Another version of the bill may reach President Bush's desk at the
end of May or early June.
While lawmakers continue to disagree over the economic impacts of a
minimum wage increase, a recent study from the nonpartisan Fiscal
Policy Institute found no evidence that a higher minimum wage would
adversely impact small businesses. Since 1998, the number of small
businesses and the number of workers employed by small businesses
have grown faster in states with a higher minimum wage than in those
requiring only the federal minimum wage, the study found.
And it's not just teens with summer jobs who would benefit from a
minimum wage hike, says the Washington, DC-based Economic Policy
Institute, debunking a common argument against the legislation. Of
the estimated 13 million workers who would see their salaries rise,
79 percent are adult breadwinners, the think tank says, adding that
nearly half of families headed by a low-wage worker rely solely on
those earnings.
Yet even the proposed minimum wage increase would not provide low-
wage workers in the United States the earning potential they enjoyed
decades ago.
"There's a sad irony in the pending bill to increase the minimum
wage," says Jodie Levin-Epstein, deputy director of the Center for
Law and Social Policy, a nonprofit research group that advocates on
behalf of low-income Americans. "Namely, while a win makes a big
difference for the 2.2 million workers who earn at or below the
current wage, the raise will not get them what minimum wage earners
got back in the '50s and '60s."
Back then, says Levin-Epstein, the minimum wage was roughly half of
the average wage of the typical worker -- or the equivalent of about
$8.40 today.
Today, inflation has left the minimum wage at its lowest real value
in over 50 years. The nonpartisan Center on Budget and Policy
Priorities says a family of four with a full-time minimum-wage
earner stills lives below the poverty line, even after food stamps
and the Earned Income Tax Credit (EITC) are factored in.
A bump up to $7.25 per hour in 2009 would still leave that family of
four about $7,400 short of the poverty line unless it receives food
stamps, the EITC, and the Child Tax Credit.
For this reason, the American Friends Service Committee and Let
Justice Roll say a federal minimum wage raise should be just a first
step.
"It is an important step that would put millions of dollars in the
pockets of low-wage workers and make a real impact on poverty," says
Roberta Spivek, who coordinates the American Friends Service
Committee's national economic justice program. "But $7.25 is not the
ultimate goal of this campaign.

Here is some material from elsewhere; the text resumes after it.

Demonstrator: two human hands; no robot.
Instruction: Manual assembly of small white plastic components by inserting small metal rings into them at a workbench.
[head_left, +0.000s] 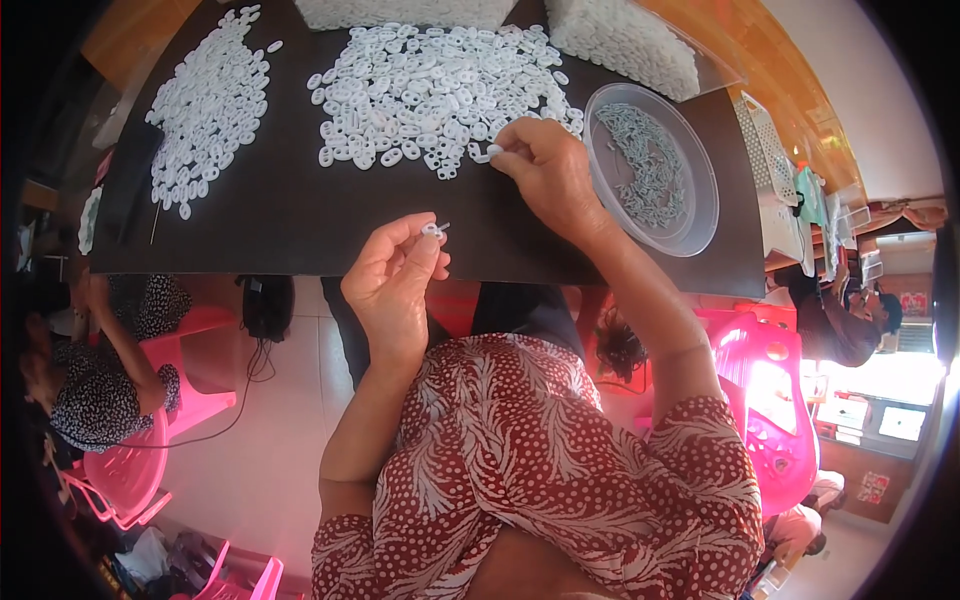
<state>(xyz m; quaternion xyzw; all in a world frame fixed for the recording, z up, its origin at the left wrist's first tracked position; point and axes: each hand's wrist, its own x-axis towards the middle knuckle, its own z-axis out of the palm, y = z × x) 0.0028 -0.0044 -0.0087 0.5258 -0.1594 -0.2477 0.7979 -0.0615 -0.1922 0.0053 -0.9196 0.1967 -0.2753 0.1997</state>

It's far below what families
actually need in just about all parts of the country."
In addition to the federal law, the campaign is supporting state and
local efforts to raise state minimum wage levels or enact "living
wage" laws that take into account the actual cost of living in a
certain area, and often include annual increases for inflation.
To date, 32 states and the District of Columbia have set their
minimum wages above the federal level, according to the Economic
Policy Institute.
"While Congress has not done what it needs to do for low-wage
workers, people at the grassroots have moved it forward in states,"
says Spivek. "There is tremendous momentum for this."